Part of the Sonlight Curriculum.
I absolutely loved this book. I am parting with it reluctantly. It is one of those haunting stories that I will always remember.
The main character faces many hardships, but is definately what one would consider to be a survivor. As she is moved to Siberia in the Russian Invasion of Poland. Of course when the return to Poland they realize that they were the lucky ones.
Excellent read! Esther Rudomin was ten years old when, in 1941, she and her family were arrested by the Russians and transported to Siberia. This is the true story of the next five years spent in exile, of how the Rudomins kept their courage high, though they went barefoot and hungry.
From the website: The moving and true story of a Jewish family uprooted and exiled to Siberia.
Esther Rudomin was ten years old when, in 1941, she and her family were arrested by the Russians and transported to Siberia. This is the true story of the next five years spent in exile, of how the Rudomin's kept their courage high, though they went barefoot and hungry.
It's amazing what people can learn to live through and live with (and without) when necessary. It's not Anne Frank, even though it says it rivals her diary on the cover of Endless Steppe.
She also wrote, Remember Who You Are: Stories about Being Jewish, which I read about 6-7 years ago. I found the adult book to be more memorable.
The story of a young girl and her family's trials of living in Siberia during WWII. It is an excellent book to include with a unit study of the Holocaust. The author weaves the truth along with some humor. Excellent!
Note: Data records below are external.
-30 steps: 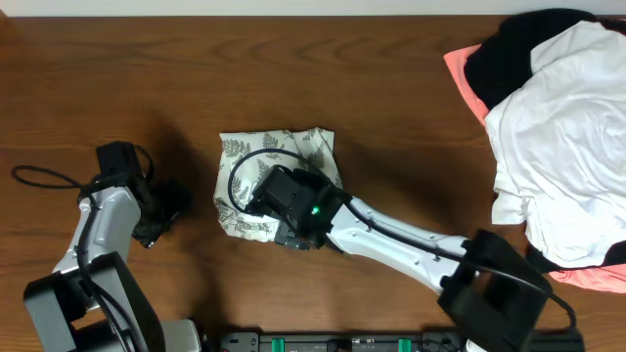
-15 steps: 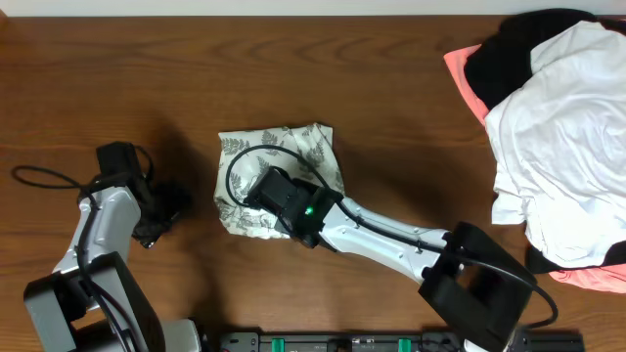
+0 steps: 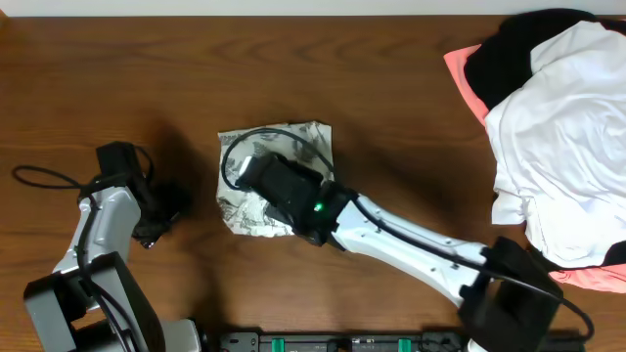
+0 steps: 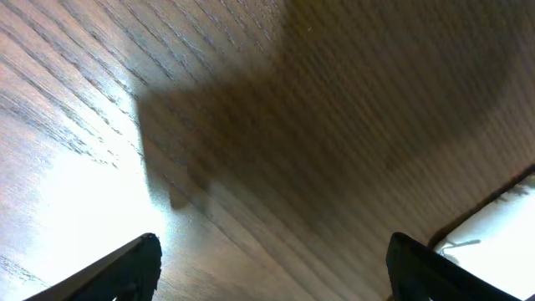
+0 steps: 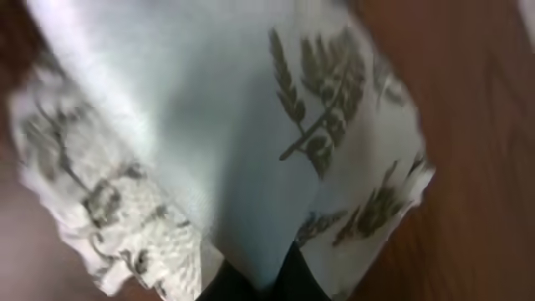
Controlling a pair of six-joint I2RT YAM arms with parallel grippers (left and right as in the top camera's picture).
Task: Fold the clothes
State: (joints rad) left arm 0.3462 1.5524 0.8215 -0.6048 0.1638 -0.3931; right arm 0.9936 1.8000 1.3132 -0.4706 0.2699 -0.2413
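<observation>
Overhead, the crumpled fern-print garment (image 3: 291,140) lies on the wooden surface (image 3: 411,88) left of centre, directly under the right end effector (image 5: 259,283), which is closed, pinching a fold of the cloth. Further left, apart from the garment, the left end effector (image 4: 276,267) hangs open over bare wood.

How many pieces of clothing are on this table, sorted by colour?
fern print: 1
plain white: 1
black: 1
coral pink: 1, as far as shows
Total: 4
</observation>
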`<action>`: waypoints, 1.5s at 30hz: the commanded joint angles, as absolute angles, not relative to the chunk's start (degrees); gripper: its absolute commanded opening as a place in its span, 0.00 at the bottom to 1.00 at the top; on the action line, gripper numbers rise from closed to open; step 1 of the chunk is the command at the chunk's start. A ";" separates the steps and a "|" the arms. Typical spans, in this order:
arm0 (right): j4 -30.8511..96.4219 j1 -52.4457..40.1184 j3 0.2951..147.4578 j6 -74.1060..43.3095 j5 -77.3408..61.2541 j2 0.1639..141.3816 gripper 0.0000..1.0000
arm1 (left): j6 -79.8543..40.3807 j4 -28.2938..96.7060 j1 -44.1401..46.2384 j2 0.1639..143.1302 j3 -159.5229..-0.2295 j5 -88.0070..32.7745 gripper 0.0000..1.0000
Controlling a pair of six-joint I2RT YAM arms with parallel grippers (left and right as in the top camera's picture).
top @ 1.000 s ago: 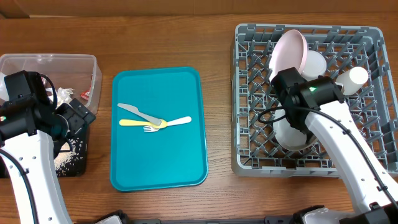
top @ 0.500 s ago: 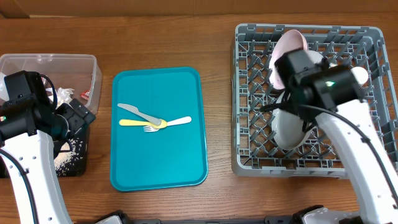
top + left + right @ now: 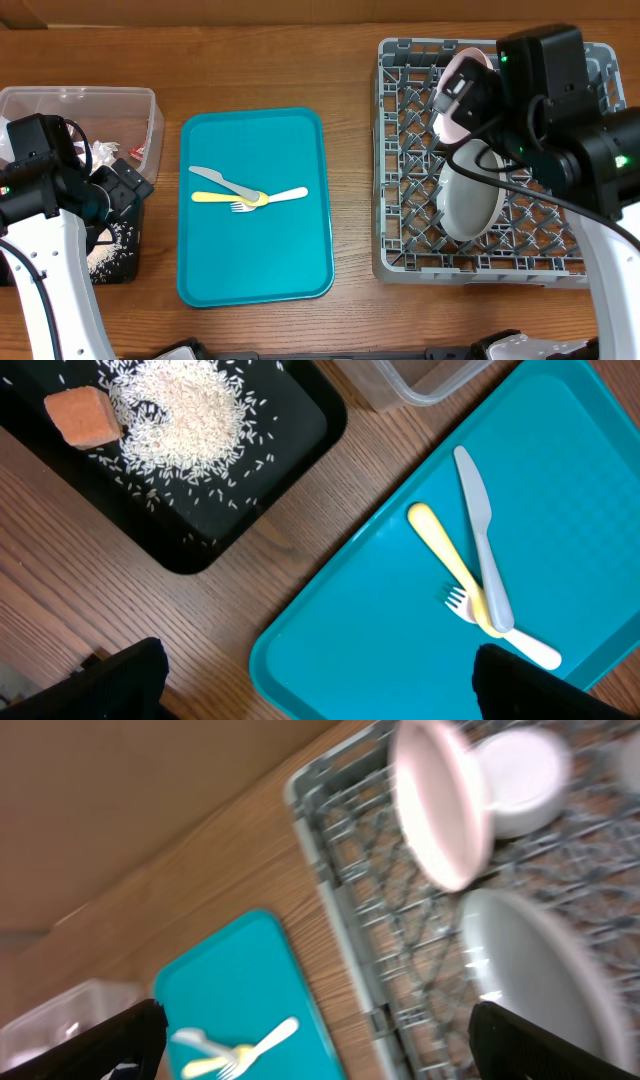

When I was about 11 or 12, I had bought this book and couldn't wait to read it, but never did because I had issues of dyslexia that I wouldn't work through at that time. Eventually a flood came years later and it was destroyed and the book was a waste of money. Thankfully I remembered how I really wanted to read it and now at 29, I did so!
Esther grew up in a rich Jewish family in Poland during WWII and her family was shipped out to Siberia to work labor until they were able to have more leniency once Russia was fighting against the Germans. This book shows her true life upbringing for the few years she spent in Siberia. There were hardships and joys, and a craving to just continue to live and a hope to see her family again. It was not always a joyful book, considering the life that she lived and the time period she endured through, but it was a very good book that I wish I did read as a pre-teen and recommend for any pre-teen currently.
This book is captivating and hard to put down. I will never forget this story. I had no idea the Poles were sent away to Siberia. You never hear about them since the Holocaust was so horrible and everyone talks about that. Now I know that people other than Jews suffered tremendously during the war. We need to always be thankful for what we have.